Compared to other countries, the history of early semiconductor manufacture in France is somewhat obscure. Finding original devices and contemporary data books or sheets about them is difficult. However, there are some other sources:
- Google Books contains "A History of the World Semiconductor Industry" by P.R.Morris. Unfortunately, the pages on early French efforts are deliberately omitted! However, a correspondent has sent me scans of them, and they contain almost nothing about the industry prior to integrated circuits.
- Fortunately, another enthusiast, Mark Burgess, has created this Web page. I will avoid repeating his information as much as possible.
- Two useful sources of early device data (and dates) are the books by Derivation and Tabulation Associates (D.A.T.A):
You can view and download those in full from the links above.
The start of the French industry was simple because it was dominated by two commercial firms:
- Possibly the first commercial junction transistors in France were made by the Compagnie Générale de télégraphie Sans Fil (CSF), although they did not seek a license from Bell Laboratories nor any arrangement with RCA unlike many of the early manufacturers.
- The other major French manufacturer of semiconductors was the Compagnie Française Thomson-Houston (CFTH) who were in fact a subsidiary of the General Electric Company of the USA.
Things subsequently became complicated in terms of company structures:
- In the mid 1950s CSF created a semiconductor manufacturing wing called the Compagnie Générale de Semi-conducteurs (COSEM).
- In 1961 CFTH formed a joint venture with General Electric, the Société Européenne des Semi-Conducteurs (SESCO).
- In 1966 CFTH merged with Hotchkiss-Brandt to form Thomson-Houston-Hotchkiss-Brandt (soon renamed Thomson-Brandt).
- In 1968 the electronics business of Thomson-Brandt merged with CSF to form Thomson-CSF.
- In 1969 SESCO and COSEM merged to form SESCOSEM.
- In June 1987 the Italian company SGS (Società Generale Semiconduttori) merged with Thomson Semiconducteurs to form SGS-Thomson.
- SGS-Thomson was renamed STMicroelectronics in May 1998.
COSEM, SESCO, Thomson-CSF and SESCOSEM brands can all be found on germanium transistors. I'm unsure about Thomson-Brandt. SGS Thomson made germanium devices, and eBay usually has some that are claimed to be from STM, however this last is probably too late to be of interest to historic device collectors.

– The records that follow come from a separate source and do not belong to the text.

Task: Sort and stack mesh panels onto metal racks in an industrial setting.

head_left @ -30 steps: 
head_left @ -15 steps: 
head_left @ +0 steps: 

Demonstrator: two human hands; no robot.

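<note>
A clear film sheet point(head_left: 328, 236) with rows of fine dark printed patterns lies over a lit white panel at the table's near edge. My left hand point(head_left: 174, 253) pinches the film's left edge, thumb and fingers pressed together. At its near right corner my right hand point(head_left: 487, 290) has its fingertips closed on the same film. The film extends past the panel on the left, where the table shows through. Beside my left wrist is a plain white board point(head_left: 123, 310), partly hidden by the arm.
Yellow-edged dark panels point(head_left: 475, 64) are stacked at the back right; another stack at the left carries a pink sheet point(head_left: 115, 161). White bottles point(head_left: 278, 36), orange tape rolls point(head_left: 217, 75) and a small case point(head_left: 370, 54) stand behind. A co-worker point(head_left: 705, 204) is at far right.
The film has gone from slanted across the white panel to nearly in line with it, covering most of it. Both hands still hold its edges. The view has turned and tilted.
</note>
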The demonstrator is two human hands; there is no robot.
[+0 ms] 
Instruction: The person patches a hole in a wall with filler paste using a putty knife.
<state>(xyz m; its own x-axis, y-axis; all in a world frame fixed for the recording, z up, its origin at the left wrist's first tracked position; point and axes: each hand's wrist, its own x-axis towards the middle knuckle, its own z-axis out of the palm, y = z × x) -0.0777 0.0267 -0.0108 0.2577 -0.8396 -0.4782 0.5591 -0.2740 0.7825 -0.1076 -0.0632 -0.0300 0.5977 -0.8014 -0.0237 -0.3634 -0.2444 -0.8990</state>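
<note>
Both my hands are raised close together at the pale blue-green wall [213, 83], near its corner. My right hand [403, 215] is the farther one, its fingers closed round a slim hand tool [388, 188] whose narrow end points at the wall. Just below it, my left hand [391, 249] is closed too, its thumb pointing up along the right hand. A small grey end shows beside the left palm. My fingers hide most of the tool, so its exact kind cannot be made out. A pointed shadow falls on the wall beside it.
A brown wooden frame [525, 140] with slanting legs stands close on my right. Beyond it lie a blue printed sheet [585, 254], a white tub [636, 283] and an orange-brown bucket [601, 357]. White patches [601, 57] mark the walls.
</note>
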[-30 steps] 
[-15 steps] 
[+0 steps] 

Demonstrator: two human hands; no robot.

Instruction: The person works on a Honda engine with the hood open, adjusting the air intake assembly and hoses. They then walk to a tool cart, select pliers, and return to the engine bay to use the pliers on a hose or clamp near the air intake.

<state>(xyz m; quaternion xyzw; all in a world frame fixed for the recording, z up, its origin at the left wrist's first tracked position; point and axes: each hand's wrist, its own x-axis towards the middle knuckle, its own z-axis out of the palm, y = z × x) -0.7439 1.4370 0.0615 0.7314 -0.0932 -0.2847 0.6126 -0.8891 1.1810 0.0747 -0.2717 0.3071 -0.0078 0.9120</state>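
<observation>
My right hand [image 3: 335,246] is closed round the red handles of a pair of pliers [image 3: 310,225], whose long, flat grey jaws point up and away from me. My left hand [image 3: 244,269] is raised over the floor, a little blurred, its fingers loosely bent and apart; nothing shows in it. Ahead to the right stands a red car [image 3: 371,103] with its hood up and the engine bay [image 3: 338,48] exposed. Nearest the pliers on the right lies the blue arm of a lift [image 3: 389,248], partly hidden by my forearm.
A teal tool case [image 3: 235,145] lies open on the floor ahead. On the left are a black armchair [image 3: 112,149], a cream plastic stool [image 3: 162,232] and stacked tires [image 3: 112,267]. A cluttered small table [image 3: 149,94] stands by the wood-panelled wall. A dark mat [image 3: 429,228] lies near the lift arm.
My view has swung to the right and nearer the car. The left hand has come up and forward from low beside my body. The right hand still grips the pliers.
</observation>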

Another lesser-known manufacturer was Silec, the Société Industrielle de Liaisons Électriques, founded in 1932 in Paris. It was primarily concerned with cables, and played a major role in establishing traffic lights in France. In the late 1950's it did branch out into semiconductors, which were manufactured under the name of Silec-Semi-Conducteurs (SSC). I only have some 1970's catalogues, which list a large number of Zeners, rectifiers, thyristors, triacs, diacs and other semiconductor devices including a few power transistors and unijunctions, all made of silicon. I'm slightly doubtful that all these types were internal manufacture, and would not be surprised if they had a licensing arrangement with a US manufacturer. I would be very interested to see an early catalogue, and specifically whether they sold any germanium products.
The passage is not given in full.